Ottawa parents Véronic Bezaire and Stephen Cann want their children to master French before learning English, but it's not proving easy.
That desire means their kids, aged four and six, need chances to swim and play while speaking French, along with using the language at home and school.
But for the past three years, the family has struggled to find spots in swimming and other city-run recreational activities.
"We don't have as much choice in French as people in English have," said Cann.
"The guide of activities in French is much more limited," added Bezaire, a Franco-Ontarian originally from Prescott-Russell, Ont. "It's shorter, [with] fewer pages, fewer activities, longer distances to travel [and] fewer time slots."
As a result, they've had to drive up to 30 minutes each way to Orléans or Gatineau, Que., to find French-language activities for their children.
They've also had to make special requests for a bilingual instructor and constantly adjust their schedules.
A persistent imbalance
As registration gets underway for summer recreation programs in Ottawa, French-language recreation opportunities are more limited than normal because of the COVID-19 pandemic.
The city will only offer outdoor swimming programs beginning the week of June 14. Indoor swimming can't resume until step three of the province's reopening plan, which is projected to begin in late July.
The only French program is at Bearbrook Pool in the Blackburn Hamlet neighborhood in Ottawa's east end, while English programs will be offered at seven pools in locations spread across the city.
The imbalance extends to summer camps, with 73 summer camps being offered in English and nine in French.
Bezaire and Cann wonder whether this is attributable to a low enrolment rate or a lack of bilingual employees.

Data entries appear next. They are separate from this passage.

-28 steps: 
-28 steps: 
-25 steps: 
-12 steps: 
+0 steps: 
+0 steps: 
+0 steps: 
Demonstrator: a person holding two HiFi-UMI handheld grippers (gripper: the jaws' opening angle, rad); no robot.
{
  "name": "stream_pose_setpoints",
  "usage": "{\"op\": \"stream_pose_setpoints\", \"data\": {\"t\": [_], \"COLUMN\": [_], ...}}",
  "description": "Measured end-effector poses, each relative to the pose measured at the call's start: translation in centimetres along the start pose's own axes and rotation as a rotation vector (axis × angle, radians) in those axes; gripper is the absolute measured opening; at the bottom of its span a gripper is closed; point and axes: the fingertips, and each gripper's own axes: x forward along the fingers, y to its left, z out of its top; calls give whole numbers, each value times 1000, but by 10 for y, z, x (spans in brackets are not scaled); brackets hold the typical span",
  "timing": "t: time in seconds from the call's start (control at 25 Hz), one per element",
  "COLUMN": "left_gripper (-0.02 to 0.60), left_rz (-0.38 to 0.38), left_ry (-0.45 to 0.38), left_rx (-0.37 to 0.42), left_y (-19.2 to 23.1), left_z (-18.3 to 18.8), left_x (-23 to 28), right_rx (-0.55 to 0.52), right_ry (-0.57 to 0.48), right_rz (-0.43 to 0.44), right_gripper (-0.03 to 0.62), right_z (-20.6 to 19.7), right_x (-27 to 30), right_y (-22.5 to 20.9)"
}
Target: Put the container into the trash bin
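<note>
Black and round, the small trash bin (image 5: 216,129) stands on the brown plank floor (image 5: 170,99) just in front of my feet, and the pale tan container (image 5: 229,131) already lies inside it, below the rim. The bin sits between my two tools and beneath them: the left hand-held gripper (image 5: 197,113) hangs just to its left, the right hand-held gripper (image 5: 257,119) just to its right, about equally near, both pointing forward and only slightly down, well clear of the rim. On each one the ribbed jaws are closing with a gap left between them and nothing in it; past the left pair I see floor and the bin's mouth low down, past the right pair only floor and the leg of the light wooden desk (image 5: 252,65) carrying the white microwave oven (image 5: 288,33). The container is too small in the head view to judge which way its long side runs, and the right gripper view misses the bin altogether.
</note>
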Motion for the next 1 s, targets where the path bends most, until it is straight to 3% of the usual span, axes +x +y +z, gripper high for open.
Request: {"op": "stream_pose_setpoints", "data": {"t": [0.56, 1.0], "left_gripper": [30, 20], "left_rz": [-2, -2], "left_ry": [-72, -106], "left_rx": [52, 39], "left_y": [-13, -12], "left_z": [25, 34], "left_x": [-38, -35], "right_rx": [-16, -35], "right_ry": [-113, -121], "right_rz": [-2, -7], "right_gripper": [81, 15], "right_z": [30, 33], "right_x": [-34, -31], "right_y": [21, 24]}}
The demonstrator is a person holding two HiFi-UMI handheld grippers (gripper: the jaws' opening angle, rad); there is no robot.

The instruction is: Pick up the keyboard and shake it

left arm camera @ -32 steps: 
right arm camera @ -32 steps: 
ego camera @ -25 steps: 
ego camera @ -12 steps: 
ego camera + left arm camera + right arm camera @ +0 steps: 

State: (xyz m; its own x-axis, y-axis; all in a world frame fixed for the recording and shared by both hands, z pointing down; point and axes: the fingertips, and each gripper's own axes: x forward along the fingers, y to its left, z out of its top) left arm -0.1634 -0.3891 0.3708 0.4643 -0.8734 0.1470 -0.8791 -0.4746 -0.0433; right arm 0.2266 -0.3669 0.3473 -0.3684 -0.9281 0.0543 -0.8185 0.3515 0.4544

At a meeting of French-speaking city councillors last January, general manager for recreation Dan Chenier said recruiting bilingual staff was a challenge.
In a statement, Chenier said the city needs a certain percentage of its summer hires to have an "advanced level of French," and that so far, they were exceeding that target.
"The City of Ottawa recognizes that the two official languages have the same rights, statutes and privileges," Chenier said.
"The City is determined to provide services to residents in the official language of their choice and ensure that an appropriate number of bilingual employees work in each unit, particularly within recreation programs and services."
Lack of access a common complaint, advocate says
A lack of access to French recreational programs comes up often in complaints to the city's French-language services directorate, said Ajà Besler, executive director of the Association of Francophone Communities of Ottawa.
"For the Francophone culture to continue to thrive, Francophiles need moments where they can live their 'francophonie,'" said Besler.
"Not just at work or doing homework or school things, but moments that are fun."
Besler said having to drive long distances is a barrier that could influence some families to choose English activities, and that could contribute to the loss of both language and culture.
The problem is exacerbated by a major demographic shift in recent years that's led French speakers to increasingly move to historically English-speaking neighbourhoods like Barrhaven, Stittsville and Kanata.
Stittsville Coun. Glen Gower said he sees this change every day in his conversations with constituents. At the January meeting, he raised the issue of recruiting for recreational services, especially for communities in the west.
"I know the city does have some steps in place to hire more Francophone instructors and coaches and teachers and so on," said Gower. "It's a shift we're going to continue to require as more and more Francophone families move into our communities."